八重津 剣
俺は八重津とにらめっこしていた。
事の発端は授業。二人一組を作りお互いの絵を描きましょうということになった。桐羅では美術の授業もあるらしく、何でもやらされ、なんでもマスターしろということ。
で、俺のペアに八重津 剣が選ばれたのだった。
千智ちゃんは俵さんにペアを組もうと言われ、赤家さんは取り巻きの人たちと、八重ちゃんは風邪ひいてしまったらしくお休み。
で、今日はユキもお休みであるため、八重津も余ってしまったらしい。いや、女性からめちゃくちゃ言い寄られていたけど……。
『音子さん。相手がいないなら僕とやりましょう』
とあっちから来た。
正直俺は八重津 剣という男をわかっていない。ユキの友人ということしか情報がない。顔はユキと並ぶくらいに整って人当たりはいい。
だがしかし、底知れなさを瞳から感じる。なんつーか、その笑みの圧がすごい。裏で何考えてるかわからないタイプ。
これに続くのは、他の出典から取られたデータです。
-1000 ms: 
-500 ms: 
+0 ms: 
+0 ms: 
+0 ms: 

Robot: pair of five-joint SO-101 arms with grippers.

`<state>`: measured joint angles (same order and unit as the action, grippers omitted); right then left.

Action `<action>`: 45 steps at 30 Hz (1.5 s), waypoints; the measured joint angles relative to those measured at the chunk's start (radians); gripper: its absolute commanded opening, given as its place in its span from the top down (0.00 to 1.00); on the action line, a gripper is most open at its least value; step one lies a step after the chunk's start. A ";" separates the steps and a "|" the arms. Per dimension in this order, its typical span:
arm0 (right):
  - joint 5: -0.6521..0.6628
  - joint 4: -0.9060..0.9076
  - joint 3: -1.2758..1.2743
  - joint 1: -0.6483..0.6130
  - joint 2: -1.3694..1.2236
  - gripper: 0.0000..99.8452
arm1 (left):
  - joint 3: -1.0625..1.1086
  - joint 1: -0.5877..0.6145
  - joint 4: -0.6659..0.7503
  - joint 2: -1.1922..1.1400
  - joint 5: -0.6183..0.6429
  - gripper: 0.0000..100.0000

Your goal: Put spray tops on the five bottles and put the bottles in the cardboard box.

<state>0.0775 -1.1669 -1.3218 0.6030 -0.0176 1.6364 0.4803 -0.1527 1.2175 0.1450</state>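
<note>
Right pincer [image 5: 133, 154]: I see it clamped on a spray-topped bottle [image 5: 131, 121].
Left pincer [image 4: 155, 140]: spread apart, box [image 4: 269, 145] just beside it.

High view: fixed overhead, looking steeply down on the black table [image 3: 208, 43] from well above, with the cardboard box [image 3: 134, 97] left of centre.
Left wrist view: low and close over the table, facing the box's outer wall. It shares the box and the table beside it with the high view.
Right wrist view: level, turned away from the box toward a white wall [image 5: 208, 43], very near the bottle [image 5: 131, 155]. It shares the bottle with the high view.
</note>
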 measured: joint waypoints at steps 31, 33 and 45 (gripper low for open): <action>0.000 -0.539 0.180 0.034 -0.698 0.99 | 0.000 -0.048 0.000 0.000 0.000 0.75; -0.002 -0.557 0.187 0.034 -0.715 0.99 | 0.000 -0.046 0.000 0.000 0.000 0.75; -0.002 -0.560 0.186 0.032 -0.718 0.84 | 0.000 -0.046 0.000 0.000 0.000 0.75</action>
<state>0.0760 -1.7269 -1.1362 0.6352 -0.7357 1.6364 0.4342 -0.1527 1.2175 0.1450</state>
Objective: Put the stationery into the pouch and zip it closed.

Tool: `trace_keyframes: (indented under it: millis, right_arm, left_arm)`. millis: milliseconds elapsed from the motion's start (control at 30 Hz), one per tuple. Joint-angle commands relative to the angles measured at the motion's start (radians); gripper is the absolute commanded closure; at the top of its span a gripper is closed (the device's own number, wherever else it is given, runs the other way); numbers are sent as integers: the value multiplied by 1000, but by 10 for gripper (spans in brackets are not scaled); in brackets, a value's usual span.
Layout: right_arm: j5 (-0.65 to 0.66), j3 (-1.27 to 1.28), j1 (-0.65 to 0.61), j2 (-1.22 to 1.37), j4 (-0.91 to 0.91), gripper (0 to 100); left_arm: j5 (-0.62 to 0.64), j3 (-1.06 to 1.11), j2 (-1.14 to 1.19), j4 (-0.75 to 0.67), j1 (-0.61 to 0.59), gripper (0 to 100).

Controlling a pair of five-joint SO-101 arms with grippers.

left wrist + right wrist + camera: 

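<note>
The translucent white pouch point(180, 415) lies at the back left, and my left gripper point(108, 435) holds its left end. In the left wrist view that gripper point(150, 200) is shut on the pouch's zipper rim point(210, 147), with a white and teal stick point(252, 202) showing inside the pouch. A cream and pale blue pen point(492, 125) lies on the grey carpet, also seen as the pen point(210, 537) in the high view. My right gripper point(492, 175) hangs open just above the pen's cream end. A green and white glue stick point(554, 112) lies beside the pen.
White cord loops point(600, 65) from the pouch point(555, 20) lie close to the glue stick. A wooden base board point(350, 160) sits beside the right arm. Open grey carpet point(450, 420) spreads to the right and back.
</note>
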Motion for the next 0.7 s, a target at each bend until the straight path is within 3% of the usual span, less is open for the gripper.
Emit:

俺は組む人がいない以上、断りたくもなかったので受けたのだが……。
沈黙が流れていた。
「……ねぇ」
「な、なんでしょう」
「君って不思議な子だよね。僕と幸村を見てもキャーキャー言わないし」
「……誰もかれもがイケメンにキャーキャー言うわけないと思うんですけど」
「そうだね。B専もいるからね」
笑顔でそんなこと言うなよ……。
「君って幸村とどういう関係?」
「どういう関係とは?」
「君は万家なのに途中から編入してきてさ、なのに幸村とあんな親しげにしてるし、幸村も君を大事にしてるみたいだし。どういう関係なのかなって」
「あー、千智と幸村のことは知ってるよね?」
「うん」
「千智が私の病室にユキを連れてきて仲良くなった。ただそれだけ」
「ふぅん」
八重津は画用紙に興味なさそうに顔を向けている。
この嘘はさすがにバレるか……?
「ぶっちゃけ付き合ってるの?」
「いや?」
「そうなんだ」
興味なさげに返事を返していた。
興味ないなら聞かないでほしいんだけど……。俺は目の前の画用紙に八重津の顔を描いていく。イケメンだからかっこよく描かないと女子に怒られそうだ。
「榎本 音助」
「ん?」
「君ってさ、ぶっちゃけ榎本 音助だろ?」
「えっ?」
なんで俺の名前を……。
っていうかなんでわか……。
「動揺したということは正解か。あいつがあんなに心開くのはその人しかいない。なんで女性になってるのか、なんで万家を名乗っているのかはわからないけどね」
「…………」
「ま、謎が解けた。僕としてもネオエスケープの榎本 音助さんには個人的に会ってみたかった」
「マジで俺と分かって……」
八重津はしっかりと俺の顔を見る。
「僕はさ、実はネオエスケープの大ファンなんだよ」
「……マジ?」
「音楽ってさ、不思議な力があるでしょ? 人の心を動かしたり、人の心を溶かしたり。まさしくそれなんだ。僕、去年はものすごくうまくいかなくてさ、やさぐれてたんだ」
「……」
「そんな時、ネオエスケープのライブに行った。ふらっと立ち寄ったっていう言い方のほうが正しいかな」
苦笑いを浮かべながら、八重津は続ける。
「そこであなたが情熱的に歌う姿が目に焼き付いてね。我武者羅に、ただひたすらに歌っているあなたの姿、そしてあなたが歌う情熱的な曲。僕は脳裏にそれが焼き付いた。だからあなたが車に轢かれて死んだと知ったときは絶望でしかなかったよ」
「…………」
「だけどある日、君を見てなんとなく思った。音助さんだと。僕にもよく分からないんだけど」
直感ってやつだろうか。
直虎も俺のこと見破っていたし直感って言うのはあながち侮れないかもしれないな。
「こうして確信を得られてよかったよ。音助さん」
「学校では音子と呼んでください……」
「そうだね」
八重津ってこえー……。マジでその直感だけで俺を音助だと思っていたんだろ? 迂闊に書く仕事とかしたらマジで怖いな。